DARTMOUTH – Site work has started on a 243-foot wind turbine at the University of Massachusetts Dartmouth, where the structure is expected to save the university an estimated $125,000 a year, equal to 1 or 2 percent of the campus’s energy use.
The turbine’s massive tower and blades, which still need to be assembled, sit on the side of Ring Road near where the turbine will stand. With the pieces in place, the scale of the turbine becomes apparent: even cars parked along Ring Road are dwarfed. The 600-kilowatt turbine will be only 12 feet shorter than the campanile tower at the center of campus.
The location – it is being built in a 100-yard-wide clearing between the center of campus and Cedar Dell Pond – caused some controversy when it was announced at a forum last November.
Cedar Dell Pond was called a “visual anchor” for what was then the Southeastern Massachusetts Technological Institute by Paul Rudolph, the architect who designed the campus. Restoring the “visual anchor” concept was part of the university’s Campus on Facilities Master Plan in 2005.
The university chose the clearing for the turbine in part because it is far from buildings and nearby off-campus homes. Fred Gifun, who wrote a book chronicling the university’s history, called the location “terrible” at the forum when the project was unveiled.
Students interviewed on Monday were unanimous in support of a clean energy project but were divided on the high-visibility location.
“I like the idea of that kind of energy, but I think they could have spent more time on the placement of it,” said Mary Shaw, a freshman from Conway.
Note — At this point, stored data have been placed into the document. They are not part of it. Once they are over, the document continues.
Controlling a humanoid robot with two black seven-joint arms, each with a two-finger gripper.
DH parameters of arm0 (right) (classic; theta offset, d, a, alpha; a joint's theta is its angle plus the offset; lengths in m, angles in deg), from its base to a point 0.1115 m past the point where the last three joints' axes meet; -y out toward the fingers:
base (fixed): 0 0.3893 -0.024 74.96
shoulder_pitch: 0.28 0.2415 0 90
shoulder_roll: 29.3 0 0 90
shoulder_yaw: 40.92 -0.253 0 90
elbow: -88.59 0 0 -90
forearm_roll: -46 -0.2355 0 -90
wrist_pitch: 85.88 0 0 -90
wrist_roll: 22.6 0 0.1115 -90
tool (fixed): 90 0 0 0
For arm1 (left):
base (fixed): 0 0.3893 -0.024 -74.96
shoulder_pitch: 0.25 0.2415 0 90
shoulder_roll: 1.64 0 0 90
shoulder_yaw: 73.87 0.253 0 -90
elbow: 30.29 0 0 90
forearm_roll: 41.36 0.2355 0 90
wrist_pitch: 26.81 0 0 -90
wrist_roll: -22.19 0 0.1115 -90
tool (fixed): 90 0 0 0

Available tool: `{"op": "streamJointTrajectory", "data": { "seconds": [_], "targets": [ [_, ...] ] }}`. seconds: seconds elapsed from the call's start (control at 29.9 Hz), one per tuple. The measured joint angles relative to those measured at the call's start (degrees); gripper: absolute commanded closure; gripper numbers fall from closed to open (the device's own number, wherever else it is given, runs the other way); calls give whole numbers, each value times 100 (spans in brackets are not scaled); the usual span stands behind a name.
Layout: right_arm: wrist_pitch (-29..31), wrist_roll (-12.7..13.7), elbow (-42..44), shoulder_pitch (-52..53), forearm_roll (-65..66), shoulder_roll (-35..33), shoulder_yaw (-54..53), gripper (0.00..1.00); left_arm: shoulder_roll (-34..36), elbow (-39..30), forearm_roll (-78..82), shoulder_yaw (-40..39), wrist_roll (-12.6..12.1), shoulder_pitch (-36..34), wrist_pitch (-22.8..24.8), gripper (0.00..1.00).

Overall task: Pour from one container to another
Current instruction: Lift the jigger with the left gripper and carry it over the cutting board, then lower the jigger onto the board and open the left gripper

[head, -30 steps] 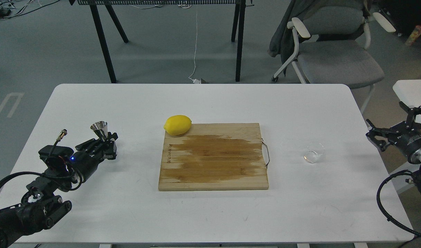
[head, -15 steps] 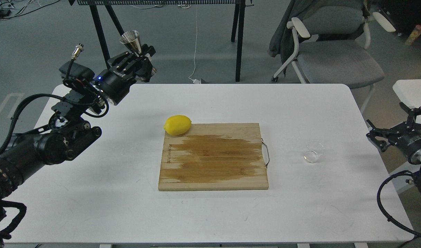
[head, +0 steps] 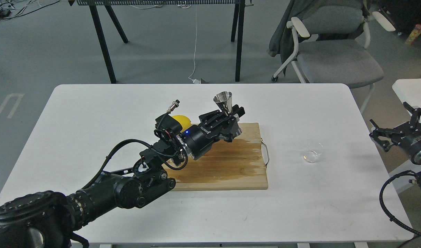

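The shiny steel jigger [head: 225, 102] stands upright in my left gripper [head: 232, 119], which is shut on its waist above the far right part of the wooden cutting board [head: 231, 165]. The small clear glass cup [head: 314, 152] rests on the white table [head: 300, 103] to the right of the board, untouched. At the table's right edge my right gripper [head: 394, 129] hangs open, well apart from the cup. My left arm partly hides the yellow lemon [head: 182, 120].
The board has a metal handle [head: 266, 153] on its right side. A grey office chair [head: 331, 51] and black table legs [head: 105, 41] stand on the floor behind the table. A second white table corner [head: 412, 90] shows at the far right.
My left arm swung from the far left corner to the middle of the table, carrying the jigger down over the cutting board. The right gripper and glass cup stayed in place.
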Motion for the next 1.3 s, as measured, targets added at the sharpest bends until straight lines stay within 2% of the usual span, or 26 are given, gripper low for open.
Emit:
{"op": "streamJointTrajectory", "data": {
  "seconds": [0.33,0.63,0.74,0.8,1.04,1.3],
  "targets": [
    [0,-8,0,-6,0,-2,3,0,-4,961,-35,558,0,128,0,93],
    [0,-8,0,-45,0,40,12,0,-6,1049,-25,711,0,136,0,94],
    [0,-9,0,-45,-1,49,12,0,-6,1035,-21,734,0,137,0,90],
    [0,-9,0,-45,-2,50,12,0,-6,1025,-22,740,0,137,0,81],
    [0,-8,0,-64,-4,20,2,0,-5,1004,-19,750,0,138,0,65],
    [0,-9,-1,-88,-4,17,2,0,-5,971,-18,757,0,208,0,63]
  ]
}}
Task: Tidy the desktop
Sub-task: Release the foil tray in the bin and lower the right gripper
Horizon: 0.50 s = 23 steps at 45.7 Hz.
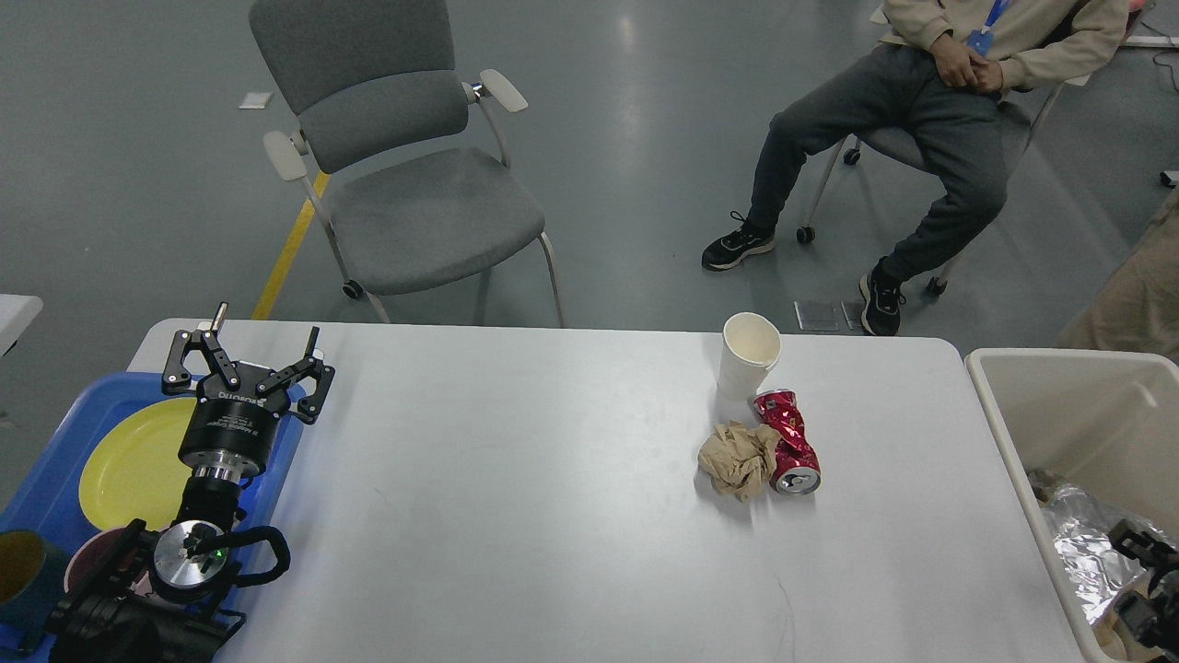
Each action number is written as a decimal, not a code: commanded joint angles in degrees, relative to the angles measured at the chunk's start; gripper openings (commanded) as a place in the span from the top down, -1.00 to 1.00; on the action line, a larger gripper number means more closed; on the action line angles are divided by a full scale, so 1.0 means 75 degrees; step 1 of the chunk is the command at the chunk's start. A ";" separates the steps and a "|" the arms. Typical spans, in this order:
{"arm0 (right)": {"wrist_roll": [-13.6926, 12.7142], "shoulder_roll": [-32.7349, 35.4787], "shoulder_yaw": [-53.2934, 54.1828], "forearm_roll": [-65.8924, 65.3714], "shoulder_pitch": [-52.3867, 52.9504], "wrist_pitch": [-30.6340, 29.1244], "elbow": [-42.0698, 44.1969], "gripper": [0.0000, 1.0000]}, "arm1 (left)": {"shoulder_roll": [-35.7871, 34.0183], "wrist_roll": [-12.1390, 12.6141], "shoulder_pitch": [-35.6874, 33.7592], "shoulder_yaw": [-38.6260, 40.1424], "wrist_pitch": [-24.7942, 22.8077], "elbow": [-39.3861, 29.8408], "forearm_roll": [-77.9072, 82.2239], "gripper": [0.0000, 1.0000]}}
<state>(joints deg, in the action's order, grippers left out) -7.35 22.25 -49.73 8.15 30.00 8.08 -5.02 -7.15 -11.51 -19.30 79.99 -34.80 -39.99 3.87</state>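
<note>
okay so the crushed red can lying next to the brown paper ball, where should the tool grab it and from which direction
Probably the crushed red can at its pinched middle, coming straight down, fingers across its narrow width. It lies on its side on the desktop, with the paper ball against one flank and the paper cup at its far end.

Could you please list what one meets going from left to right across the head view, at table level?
Blue tray → yellow plate → left hand → crumpled brown paper → crushed red can → cream bin → right hand.

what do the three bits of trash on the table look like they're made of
Cup: likely paper, matte off-white, thin rolled rim. Can: thin metal, glossy red, dented and twisted, silver top. Wad: brown paper, matte, heavily creased.
</note>
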 commanded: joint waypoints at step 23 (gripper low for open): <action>-0.0344 0.1230 -0.4172 -0.1098 0.8149 -0.2916 -0.7332 -1.00 | 0.0005 0.0012 0.0007 0.0010 0.0000 0.0000 0.0000 -0.93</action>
<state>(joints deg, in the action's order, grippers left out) -9.94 33.77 -74.02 -0.06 77.41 -10.19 -49.07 -7.13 -11.43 -19.33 79.99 -34.80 -39.99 3.87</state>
The campus’s more low-key atmosphere might not fit so well with such a large structure, Shaw said. “It’s so huge, it’s going to take away from it.”
Samantha Spielman, a freshman from New York, said she likes the idea of renewable energy and may be able to use the new turbine as a landmark to help orient herself on campus as she does now with the campanile. “But that’s such an awkward, random place for it.”
Jessica Burley, an arts student from Mansfield, saw the potential for something new to draw. “I don’t mind it. It’s not going to affect me,” she said of its location. “I feel like it’s not that big of a deal.”
Dean Ellis, a junior from California, felt much the same way. “If they were putting up 10 (turbines), I can see people not wanting it,” he said. “It’s just one though.”
For some students, the project’s environmental benefit is enough to make up for a location that they don’t find ideal. “It’s not necessarily the best spot for it,” said freshman Stacy Correia of Dartmouth. “But I wouldn’t mind seeing it, because of what it stands for.”
The turbine is part of a $35 million state-funded capital investment plan, which also included solar panels on the athletic center roof, more efficient interior lighting in buildings across campus and other initiatives.
Construction of the turbine was to begin last spring but was delayed because the turbine had not been stored properly and needed to have its components refurbished after it suffered weather damage. It is scheduled to be completed next spring.